→ **Given data**:

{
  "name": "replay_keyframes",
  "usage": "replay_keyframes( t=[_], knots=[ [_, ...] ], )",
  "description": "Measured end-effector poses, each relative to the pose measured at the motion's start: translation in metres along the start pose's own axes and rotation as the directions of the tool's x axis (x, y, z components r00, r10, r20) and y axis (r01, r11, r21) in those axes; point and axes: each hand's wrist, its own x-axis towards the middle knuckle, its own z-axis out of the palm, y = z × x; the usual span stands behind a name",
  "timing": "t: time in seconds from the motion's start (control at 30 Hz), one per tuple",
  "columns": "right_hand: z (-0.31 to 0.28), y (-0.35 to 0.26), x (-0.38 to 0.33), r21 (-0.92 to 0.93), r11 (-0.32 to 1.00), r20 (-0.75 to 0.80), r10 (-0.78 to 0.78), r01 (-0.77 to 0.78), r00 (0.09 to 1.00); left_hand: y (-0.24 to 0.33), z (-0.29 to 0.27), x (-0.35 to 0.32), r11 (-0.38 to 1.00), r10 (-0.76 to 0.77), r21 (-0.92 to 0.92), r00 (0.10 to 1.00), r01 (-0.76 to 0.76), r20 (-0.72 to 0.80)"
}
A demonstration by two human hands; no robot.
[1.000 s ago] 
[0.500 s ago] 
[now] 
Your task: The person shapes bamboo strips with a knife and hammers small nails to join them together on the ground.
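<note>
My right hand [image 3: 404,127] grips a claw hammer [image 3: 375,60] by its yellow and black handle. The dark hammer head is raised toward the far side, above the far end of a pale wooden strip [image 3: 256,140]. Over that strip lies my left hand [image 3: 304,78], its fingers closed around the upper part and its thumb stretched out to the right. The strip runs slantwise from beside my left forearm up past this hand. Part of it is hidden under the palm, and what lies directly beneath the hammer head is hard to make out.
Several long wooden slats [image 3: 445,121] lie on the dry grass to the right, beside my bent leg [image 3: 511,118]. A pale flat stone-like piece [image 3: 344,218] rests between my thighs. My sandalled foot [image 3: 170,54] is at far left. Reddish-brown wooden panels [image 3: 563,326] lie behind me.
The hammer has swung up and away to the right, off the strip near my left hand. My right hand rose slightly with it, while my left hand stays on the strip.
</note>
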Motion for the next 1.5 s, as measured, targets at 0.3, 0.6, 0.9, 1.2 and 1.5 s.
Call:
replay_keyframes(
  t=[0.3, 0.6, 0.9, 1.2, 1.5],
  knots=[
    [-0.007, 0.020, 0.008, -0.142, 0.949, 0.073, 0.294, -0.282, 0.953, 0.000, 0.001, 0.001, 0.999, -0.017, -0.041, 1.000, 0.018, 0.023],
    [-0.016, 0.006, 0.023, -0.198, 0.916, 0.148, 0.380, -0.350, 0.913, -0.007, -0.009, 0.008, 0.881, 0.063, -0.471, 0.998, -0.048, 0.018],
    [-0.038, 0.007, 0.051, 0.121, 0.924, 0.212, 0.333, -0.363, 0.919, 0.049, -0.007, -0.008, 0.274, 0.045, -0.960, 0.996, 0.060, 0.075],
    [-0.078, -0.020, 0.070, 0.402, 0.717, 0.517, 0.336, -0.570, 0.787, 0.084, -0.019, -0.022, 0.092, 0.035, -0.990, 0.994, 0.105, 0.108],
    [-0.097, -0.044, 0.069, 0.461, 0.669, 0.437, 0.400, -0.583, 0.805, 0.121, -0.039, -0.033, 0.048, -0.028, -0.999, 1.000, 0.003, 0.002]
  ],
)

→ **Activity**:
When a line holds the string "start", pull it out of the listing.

→ **Response area**:
  "description": "Measured end-effector poses, each relative to the pose measured at the motion's start: translation in metres along the start pose's own axes and rotation as the directions of the tool's x axis (x, y, z components r00, r10, r20) and y axis (r01, r11, r21) in those axes; point and axes: each hand's wrist, its own x-axis towards the middle knuckle, its own z-axis out of the palm, y = z × x; the usual span stands behind a name",
  "timing": "t: time in seconds from the motion's start (control at 30 Hz), one per tuple",

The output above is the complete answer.